このタイミングで、権利行使か権利落ちかが確定し、相場が大きく動くことが多い。

オプションの種類

オプションには様々な種類がある。

もっとも基本的なものは「設定された行使期限に権利行使が可能で、行使期限(のカット時刻)の時点で相場がいくらか」で条件が決まるものである。これは「ヨーロピアンタイプバニラオプション」である。

権利行使日で区分すると、
ヨーロピアン・タイプ・・行使期限に権利行使可能
アメリカン・タイプ・・・行使期限までのいつでも権利行使可能
バミューダン・タイプ・・複数の権利行使日が設定されていて、そのいずれかで権利行使可能
などがある。

オプションの種類も多種多様であり、通常のオプション(バニラオプション)に条件を付加した「エキゾチック・オプション」がある。
メジャーなものは、「ノックインKI、期間内に設定価格に達した瞬間に有効)」「ノックアウトKO、期間内に設定価格に達した瞬間に無効)」「ダブルノータッチDNT、期間内に設定価格レンジの上限下限に達した瞬間に無効)」であるが、様々なものがあり、同じ名前でも市場によって異なる場合がある。

オプションに絡む防戦や、行使期限を迎えた後の相場の乱高下は、時として予想外な動きを見せる場合が多い。

また、ニュースで見られるオプション情報も基本的には噂であり不確実なことが多い。
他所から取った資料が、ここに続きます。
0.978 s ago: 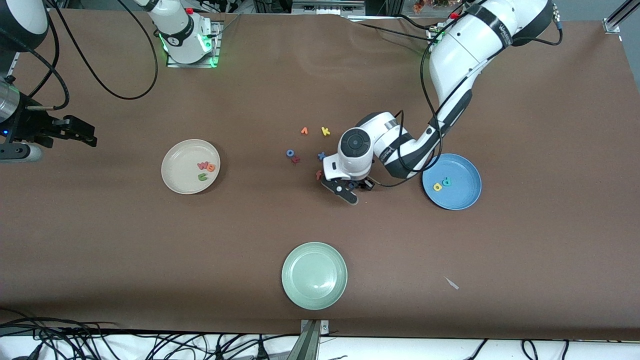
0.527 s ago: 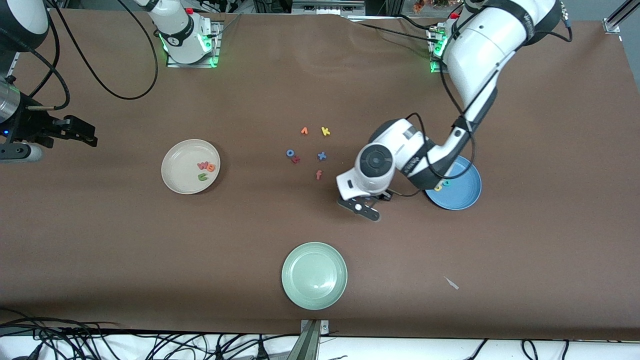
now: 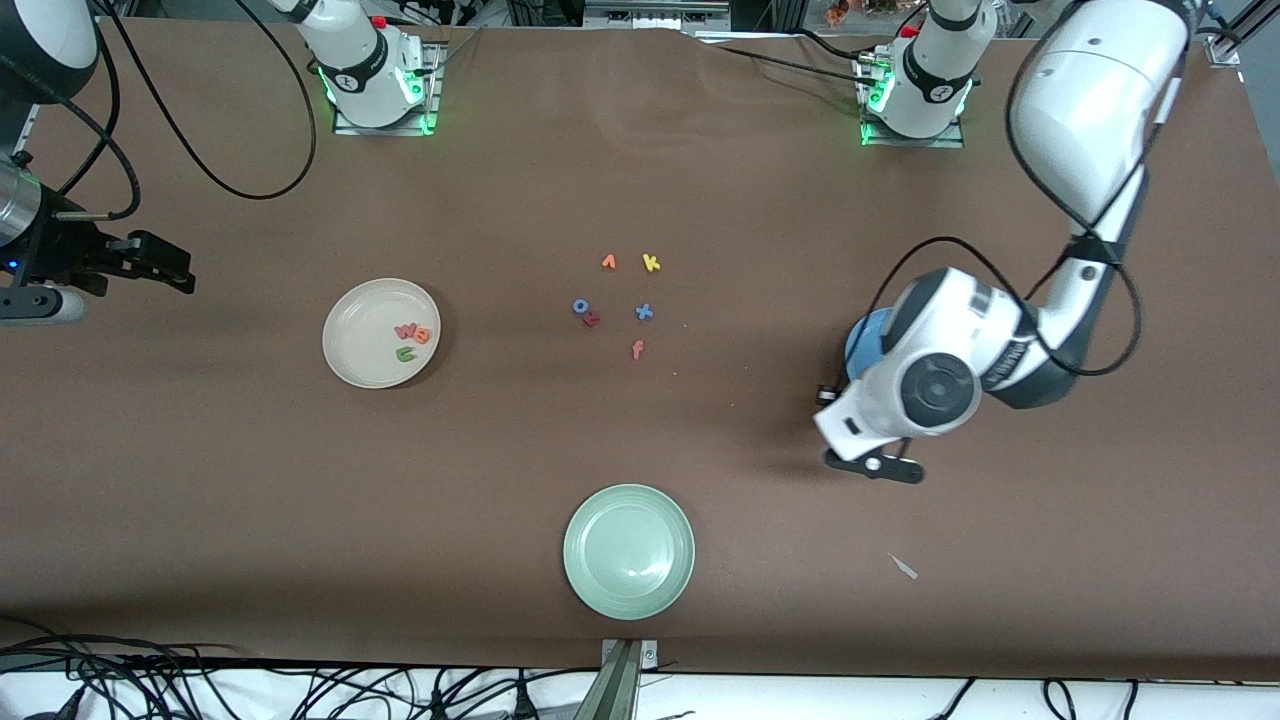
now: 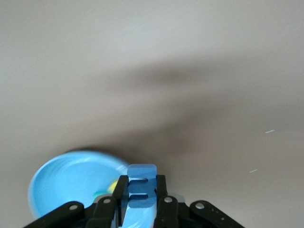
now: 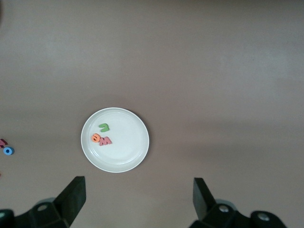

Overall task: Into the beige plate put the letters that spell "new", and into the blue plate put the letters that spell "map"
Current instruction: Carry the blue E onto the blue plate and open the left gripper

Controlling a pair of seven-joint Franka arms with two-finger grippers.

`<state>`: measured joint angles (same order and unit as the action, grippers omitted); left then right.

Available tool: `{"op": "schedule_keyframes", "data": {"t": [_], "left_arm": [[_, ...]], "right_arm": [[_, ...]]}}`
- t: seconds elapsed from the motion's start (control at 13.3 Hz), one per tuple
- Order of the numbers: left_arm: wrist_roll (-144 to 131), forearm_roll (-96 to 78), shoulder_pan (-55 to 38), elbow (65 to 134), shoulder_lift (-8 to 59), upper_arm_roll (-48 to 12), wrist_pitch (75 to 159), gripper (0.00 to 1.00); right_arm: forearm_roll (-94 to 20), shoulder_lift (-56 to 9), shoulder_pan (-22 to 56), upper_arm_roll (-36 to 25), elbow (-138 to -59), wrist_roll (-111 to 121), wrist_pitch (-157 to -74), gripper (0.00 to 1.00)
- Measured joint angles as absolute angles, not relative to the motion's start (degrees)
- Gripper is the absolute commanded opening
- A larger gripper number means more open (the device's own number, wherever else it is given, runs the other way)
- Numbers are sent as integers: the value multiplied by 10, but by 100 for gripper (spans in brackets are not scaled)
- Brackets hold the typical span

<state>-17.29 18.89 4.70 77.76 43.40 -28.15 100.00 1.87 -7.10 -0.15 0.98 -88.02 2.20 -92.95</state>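
- Blue m (image 4: pixel 142 192), the last letter wanted for "map", sits pinched between the narrow fingers of the left gripper (image 4: pixel 142 202), up in the air.
- In the left wrist view the blue plate (image 4: pixel 71 183) lies just beneath and beside the fingertips, with a bit of yellow and teal showing on it by the gripper; in the front view the wrist covers most of that plate (image 3: pixel 862 340).
- The step in hand appears to be carrying the m to the blue plate; the next move likely calls for centring the gripper over the plate's floor, lowering a little, and parting the fingers so the light letter drops inside the rim rather than on the table.
- The beige plate (image 3: pixel 360 340) already holds the green n (image 3: pixel 405 353), orange e (image 3: pixel 422 335) and pinkish w (image 3: pixel 405 329), so "new" looks finished.
- The right gripper (image 5: pixel 137 194) waits with its jaws spread wide and empty, high over the table with the beige plate below it.
- The letters look like small, soft, matte foam cut-outs; the plates are round, smooth and shallow-rimmed; the table cover (image 3: pixel 200 500) is flat brown cloth or paper.
- Spare letters (image 3: pixel 620 300) and a pale green plate (image 3: pixel 628 550) stay apart from both grippers.
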Motion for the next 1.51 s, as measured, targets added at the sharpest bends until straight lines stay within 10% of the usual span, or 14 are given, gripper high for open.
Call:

そのため、オプション情報が見られた場合には、ある程度注意が必要である。

また、オプションの種類も重要で、通常のオプションであれば行使期限のカット時刻(東京カットかNYカット)が重要であるが、ダブルノータッチ・オプションの場合には、行使期限前でも「相場がタッチしてしまえば」権利が消滅するため、その時点で終わり、ということもある。

なお、ニュースでオプション情報が観測されない場合でも日々オプションは行使期限を迎えていると思われる。ただ行使価格が相場と乖離していたり、小口であったりなどで相場への影響が限定的な場合もある。

巻き込まれると乗りづらい側面もあるため、オプション情報には幾分注意を払って、適度に回避する方策も有効であろう。